* _ACTIVITY_
The required output is the line containing "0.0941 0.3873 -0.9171" and every line after it, transcribed exactly through the end of the data below.
BEGIN AVAILABLE DATA
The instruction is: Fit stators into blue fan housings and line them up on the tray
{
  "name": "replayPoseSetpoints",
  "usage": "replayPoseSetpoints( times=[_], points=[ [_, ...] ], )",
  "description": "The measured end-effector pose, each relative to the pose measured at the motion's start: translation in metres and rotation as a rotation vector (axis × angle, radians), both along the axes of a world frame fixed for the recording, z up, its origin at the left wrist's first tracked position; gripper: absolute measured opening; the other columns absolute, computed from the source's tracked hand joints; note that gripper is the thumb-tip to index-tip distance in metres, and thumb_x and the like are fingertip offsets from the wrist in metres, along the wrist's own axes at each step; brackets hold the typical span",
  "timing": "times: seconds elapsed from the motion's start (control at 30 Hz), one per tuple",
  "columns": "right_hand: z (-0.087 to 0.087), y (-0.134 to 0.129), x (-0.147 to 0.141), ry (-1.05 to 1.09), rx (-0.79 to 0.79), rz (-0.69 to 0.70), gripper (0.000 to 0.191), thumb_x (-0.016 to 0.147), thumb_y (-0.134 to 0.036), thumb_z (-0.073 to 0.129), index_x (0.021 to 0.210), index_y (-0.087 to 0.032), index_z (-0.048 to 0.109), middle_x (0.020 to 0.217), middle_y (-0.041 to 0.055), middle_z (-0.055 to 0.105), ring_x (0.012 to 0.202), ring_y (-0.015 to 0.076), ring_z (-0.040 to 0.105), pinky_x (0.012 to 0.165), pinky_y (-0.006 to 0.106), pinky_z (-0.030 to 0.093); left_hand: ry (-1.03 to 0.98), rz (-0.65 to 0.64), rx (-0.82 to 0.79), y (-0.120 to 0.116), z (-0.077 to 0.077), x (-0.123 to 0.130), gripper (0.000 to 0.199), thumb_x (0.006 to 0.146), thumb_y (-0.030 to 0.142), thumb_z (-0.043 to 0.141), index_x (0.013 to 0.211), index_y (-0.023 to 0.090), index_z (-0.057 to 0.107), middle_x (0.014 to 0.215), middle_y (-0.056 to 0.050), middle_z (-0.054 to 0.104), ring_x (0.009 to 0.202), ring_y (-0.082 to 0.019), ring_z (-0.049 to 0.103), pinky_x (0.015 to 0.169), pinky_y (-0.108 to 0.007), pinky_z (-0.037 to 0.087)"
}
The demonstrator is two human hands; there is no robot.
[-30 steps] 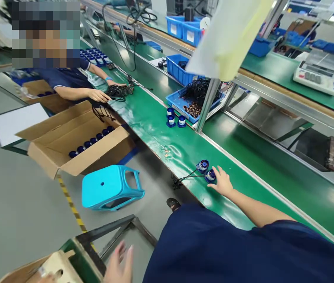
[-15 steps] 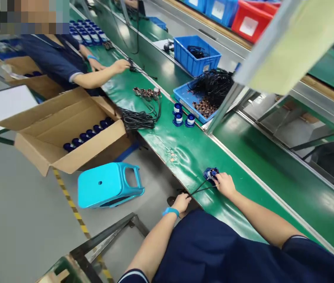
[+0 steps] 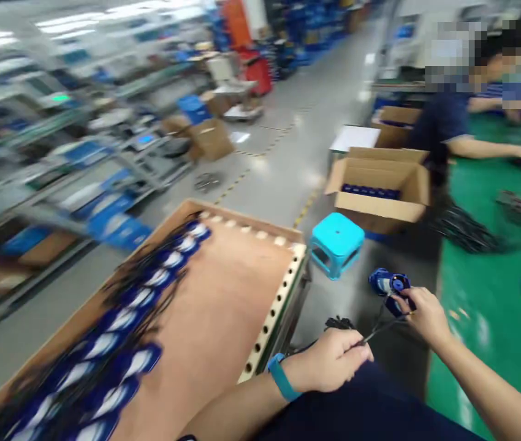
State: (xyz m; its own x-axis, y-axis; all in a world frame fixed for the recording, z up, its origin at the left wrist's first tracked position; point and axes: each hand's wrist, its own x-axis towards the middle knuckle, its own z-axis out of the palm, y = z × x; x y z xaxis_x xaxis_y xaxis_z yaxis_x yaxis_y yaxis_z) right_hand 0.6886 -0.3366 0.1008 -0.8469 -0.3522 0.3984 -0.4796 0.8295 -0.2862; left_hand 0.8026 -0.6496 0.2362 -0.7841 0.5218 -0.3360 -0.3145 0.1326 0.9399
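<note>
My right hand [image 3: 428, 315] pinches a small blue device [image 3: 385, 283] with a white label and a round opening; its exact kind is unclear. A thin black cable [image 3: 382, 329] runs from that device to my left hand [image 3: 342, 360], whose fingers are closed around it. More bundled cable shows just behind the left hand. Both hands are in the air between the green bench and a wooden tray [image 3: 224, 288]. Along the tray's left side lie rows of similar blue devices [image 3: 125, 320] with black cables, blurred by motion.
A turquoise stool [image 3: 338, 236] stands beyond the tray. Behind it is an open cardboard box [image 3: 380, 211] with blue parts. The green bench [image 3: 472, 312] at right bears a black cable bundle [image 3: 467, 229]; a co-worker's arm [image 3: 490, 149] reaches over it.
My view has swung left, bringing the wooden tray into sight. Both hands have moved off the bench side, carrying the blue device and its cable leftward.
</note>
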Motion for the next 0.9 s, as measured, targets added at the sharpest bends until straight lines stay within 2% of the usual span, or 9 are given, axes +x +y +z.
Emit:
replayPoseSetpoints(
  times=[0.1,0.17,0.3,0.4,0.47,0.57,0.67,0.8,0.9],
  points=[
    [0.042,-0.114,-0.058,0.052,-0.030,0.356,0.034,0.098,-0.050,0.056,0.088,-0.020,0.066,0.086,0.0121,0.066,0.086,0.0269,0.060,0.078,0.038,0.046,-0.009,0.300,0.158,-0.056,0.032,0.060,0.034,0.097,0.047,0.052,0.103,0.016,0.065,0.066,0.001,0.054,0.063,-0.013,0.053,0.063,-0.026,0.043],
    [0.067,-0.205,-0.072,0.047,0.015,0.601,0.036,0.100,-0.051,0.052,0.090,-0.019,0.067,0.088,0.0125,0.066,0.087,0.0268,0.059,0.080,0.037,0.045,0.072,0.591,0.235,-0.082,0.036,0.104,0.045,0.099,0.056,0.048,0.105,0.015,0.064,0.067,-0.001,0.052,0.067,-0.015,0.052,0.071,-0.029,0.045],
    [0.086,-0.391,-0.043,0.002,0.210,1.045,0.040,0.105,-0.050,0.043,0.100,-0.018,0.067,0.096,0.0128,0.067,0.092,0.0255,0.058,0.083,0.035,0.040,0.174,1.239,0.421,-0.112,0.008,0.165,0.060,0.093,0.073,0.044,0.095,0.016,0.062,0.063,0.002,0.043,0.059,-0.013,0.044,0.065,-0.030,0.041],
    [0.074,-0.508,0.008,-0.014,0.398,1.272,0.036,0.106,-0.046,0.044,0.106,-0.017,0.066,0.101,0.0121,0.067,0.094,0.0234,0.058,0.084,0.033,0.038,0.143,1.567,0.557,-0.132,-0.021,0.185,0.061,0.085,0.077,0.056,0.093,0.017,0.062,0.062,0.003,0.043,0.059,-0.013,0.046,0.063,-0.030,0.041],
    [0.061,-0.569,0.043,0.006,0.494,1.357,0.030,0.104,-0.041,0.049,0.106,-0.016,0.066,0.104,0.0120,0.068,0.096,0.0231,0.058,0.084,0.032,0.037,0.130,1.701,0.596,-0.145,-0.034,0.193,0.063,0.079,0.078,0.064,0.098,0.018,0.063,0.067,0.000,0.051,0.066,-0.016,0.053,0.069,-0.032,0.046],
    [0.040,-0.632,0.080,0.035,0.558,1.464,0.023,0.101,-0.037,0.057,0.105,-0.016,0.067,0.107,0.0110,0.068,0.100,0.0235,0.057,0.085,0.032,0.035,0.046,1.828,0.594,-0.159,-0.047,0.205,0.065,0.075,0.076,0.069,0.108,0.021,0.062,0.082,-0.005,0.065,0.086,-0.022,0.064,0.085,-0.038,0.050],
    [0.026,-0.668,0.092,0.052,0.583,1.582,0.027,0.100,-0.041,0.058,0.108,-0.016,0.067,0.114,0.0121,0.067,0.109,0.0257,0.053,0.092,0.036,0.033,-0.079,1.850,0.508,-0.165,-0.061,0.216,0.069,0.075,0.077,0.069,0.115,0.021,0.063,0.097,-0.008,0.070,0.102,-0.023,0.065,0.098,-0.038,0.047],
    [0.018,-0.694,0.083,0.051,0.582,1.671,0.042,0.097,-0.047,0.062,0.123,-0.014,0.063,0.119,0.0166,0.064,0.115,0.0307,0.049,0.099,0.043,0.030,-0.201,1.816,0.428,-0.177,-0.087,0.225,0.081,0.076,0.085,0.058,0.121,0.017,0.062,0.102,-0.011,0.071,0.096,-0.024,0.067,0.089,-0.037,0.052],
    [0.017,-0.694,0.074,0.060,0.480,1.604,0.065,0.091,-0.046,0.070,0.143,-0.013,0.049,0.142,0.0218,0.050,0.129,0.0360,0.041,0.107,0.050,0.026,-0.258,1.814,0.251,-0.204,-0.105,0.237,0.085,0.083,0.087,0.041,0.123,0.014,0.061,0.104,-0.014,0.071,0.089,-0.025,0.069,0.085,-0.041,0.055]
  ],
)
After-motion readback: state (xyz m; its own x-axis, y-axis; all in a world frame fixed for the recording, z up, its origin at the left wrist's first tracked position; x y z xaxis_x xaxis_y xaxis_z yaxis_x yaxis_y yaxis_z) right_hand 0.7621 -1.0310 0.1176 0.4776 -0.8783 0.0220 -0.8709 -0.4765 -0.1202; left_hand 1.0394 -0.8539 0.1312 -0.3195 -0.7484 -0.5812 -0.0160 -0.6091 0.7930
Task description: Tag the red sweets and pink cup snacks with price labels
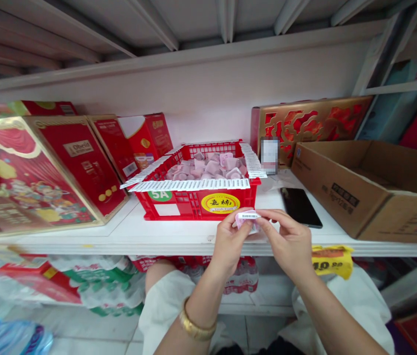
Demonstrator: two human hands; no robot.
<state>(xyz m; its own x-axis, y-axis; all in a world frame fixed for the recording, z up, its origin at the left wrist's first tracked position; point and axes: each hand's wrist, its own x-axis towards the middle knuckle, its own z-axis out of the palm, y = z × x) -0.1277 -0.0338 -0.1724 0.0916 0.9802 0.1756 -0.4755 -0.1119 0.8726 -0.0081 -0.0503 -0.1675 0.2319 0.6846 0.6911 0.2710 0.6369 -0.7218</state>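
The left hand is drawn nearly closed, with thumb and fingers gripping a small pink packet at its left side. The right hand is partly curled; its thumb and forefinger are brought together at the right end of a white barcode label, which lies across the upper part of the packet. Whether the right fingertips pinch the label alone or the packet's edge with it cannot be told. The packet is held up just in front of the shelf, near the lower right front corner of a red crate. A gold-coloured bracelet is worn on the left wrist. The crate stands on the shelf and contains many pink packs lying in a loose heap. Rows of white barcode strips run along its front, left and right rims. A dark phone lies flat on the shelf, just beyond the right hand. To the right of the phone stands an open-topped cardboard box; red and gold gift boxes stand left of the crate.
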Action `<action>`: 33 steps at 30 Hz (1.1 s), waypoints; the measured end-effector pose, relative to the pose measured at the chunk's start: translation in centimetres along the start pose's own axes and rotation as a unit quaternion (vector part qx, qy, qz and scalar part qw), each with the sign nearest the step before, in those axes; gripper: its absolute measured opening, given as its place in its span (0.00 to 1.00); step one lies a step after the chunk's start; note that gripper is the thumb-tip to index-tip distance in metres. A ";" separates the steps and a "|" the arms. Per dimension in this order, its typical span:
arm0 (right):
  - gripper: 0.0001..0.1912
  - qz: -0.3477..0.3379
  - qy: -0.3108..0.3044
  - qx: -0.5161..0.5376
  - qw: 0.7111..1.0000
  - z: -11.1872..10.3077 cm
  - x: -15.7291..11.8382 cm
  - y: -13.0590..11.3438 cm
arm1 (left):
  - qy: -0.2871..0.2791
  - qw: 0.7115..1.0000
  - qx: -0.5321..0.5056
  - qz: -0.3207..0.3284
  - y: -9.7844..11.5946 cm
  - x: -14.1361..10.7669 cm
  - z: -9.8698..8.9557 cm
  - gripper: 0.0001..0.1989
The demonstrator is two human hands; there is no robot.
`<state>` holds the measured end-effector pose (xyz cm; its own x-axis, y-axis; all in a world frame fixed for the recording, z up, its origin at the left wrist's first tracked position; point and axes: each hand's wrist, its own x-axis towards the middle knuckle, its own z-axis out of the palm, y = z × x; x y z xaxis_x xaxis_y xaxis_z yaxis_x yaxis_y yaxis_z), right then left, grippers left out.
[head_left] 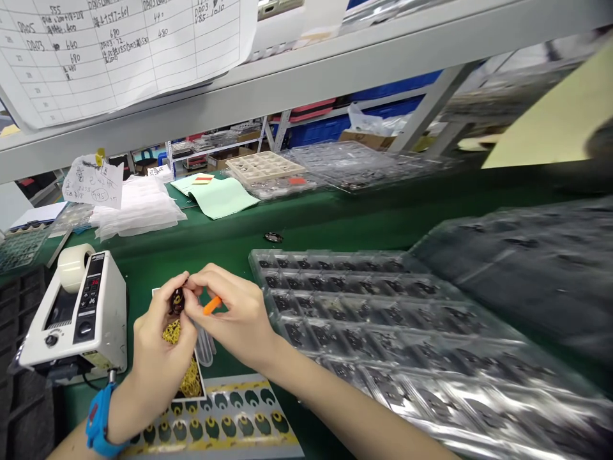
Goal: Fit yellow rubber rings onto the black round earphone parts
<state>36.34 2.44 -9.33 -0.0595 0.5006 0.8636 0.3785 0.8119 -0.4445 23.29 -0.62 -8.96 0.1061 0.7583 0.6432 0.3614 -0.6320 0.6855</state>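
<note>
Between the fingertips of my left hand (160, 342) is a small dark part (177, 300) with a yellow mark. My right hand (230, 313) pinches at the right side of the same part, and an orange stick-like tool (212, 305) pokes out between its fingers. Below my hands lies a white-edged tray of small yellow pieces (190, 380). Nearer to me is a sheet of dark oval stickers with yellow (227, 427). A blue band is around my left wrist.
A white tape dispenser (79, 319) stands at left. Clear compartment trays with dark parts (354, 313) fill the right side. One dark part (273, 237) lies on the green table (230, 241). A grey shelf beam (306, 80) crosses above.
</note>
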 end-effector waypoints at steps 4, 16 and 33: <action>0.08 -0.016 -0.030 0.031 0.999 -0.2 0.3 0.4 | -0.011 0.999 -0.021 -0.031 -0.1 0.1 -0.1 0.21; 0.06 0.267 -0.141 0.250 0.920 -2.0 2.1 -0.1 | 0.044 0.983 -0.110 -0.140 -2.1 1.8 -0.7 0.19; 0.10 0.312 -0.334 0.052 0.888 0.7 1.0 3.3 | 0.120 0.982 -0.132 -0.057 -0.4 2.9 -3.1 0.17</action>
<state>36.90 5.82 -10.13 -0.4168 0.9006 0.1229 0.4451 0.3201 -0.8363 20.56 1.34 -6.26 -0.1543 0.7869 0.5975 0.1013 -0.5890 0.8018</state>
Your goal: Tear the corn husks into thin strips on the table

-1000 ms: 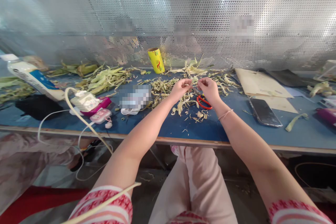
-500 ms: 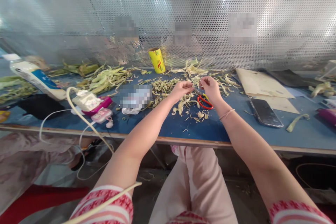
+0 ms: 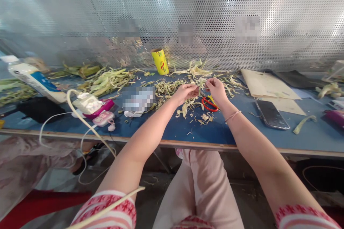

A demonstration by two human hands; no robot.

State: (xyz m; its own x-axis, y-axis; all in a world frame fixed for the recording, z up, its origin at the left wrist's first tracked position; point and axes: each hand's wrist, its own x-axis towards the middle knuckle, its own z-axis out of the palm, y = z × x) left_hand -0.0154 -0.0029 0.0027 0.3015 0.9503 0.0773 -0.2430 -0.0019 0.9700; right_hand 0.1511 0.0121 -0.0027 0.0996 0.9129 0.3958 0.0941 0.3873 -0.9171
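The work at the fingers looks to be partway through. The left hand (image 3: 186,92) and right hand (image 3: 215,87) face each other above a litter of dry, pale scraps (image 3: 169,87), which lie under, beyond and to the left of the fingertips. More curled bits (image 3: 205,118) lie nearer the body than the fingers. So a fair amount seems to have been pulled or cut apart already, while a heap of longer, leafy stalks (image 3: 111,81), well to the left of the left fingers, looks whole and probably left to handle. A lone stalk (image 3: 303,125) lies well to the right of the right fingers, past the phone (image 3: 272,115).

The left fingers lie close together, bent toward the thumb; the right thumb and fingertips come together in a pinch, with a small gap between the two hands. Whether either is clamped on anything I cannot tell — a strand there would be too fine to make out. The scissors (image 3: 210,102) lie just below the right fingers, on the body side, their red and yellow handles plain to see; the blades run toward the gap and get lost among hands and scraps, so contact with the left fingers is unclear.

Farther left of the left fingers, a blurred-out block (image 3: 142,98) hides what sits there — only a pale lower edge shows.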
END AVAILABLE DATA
* _RESPONSE TO THE EXERCISE_
State: (xyz m; its own x-axis, y-axis; all in a world frame fixed for the recording, z up, its origin at the left wrist's first tracked position; point and axes: each hand's wrist, its own x-axis towards the middle knuckle, its own z-axis out of the palm, y = z × x) left_hand -0.0154 -0.0029 0.0027 0.3015 0.9503 0.0773 -0.2430 -0.0019 0.9700; right_hand 0.1511 0.0121 -0.0027 0.0996 0.9129 0.3958 0.0941 0.3873 -0.9171
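The work at the fingers looks to be partway through. The left hand (image 3: 186,92) and right hand (image 3: 215,87) face each other above a litter of dry, pale scraps (image 3: 169,87), which lie under, beyond and to the left of the fingertips. More curled bits (image 3: 205,118) lie nearer the body than the fingers. So a fair amount seems to have been pulled or cut apart already, while a heap of longer, leafy stalks (image 3: 111,81), well to the left of the left fingers, looks whole and probably left to handle. A lone stalk (image 3: 303,125) lies well to the right of the right fingers, past the phone (image 3: 272,115).

The left fingers lie close together, bent toward the thumb; the right thumb and fingertips come together in a pinch, with a small gap between the two hands. Whether either is clamped on anything I cannot tell — a strand there would be too fine to make out. The scissors (image 3: 210,102) lie just below the right fingers, on the body side, their red and yellow handles plain to see; the blades run toward the gap and get lost among hands and scraps, so contact with the left fingers is unclear.

Farther left of the left fingers, a blurred-out block (image 3: 142,98) hides what sits there — only a pale lower edge shows.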

What has been written completes the answer.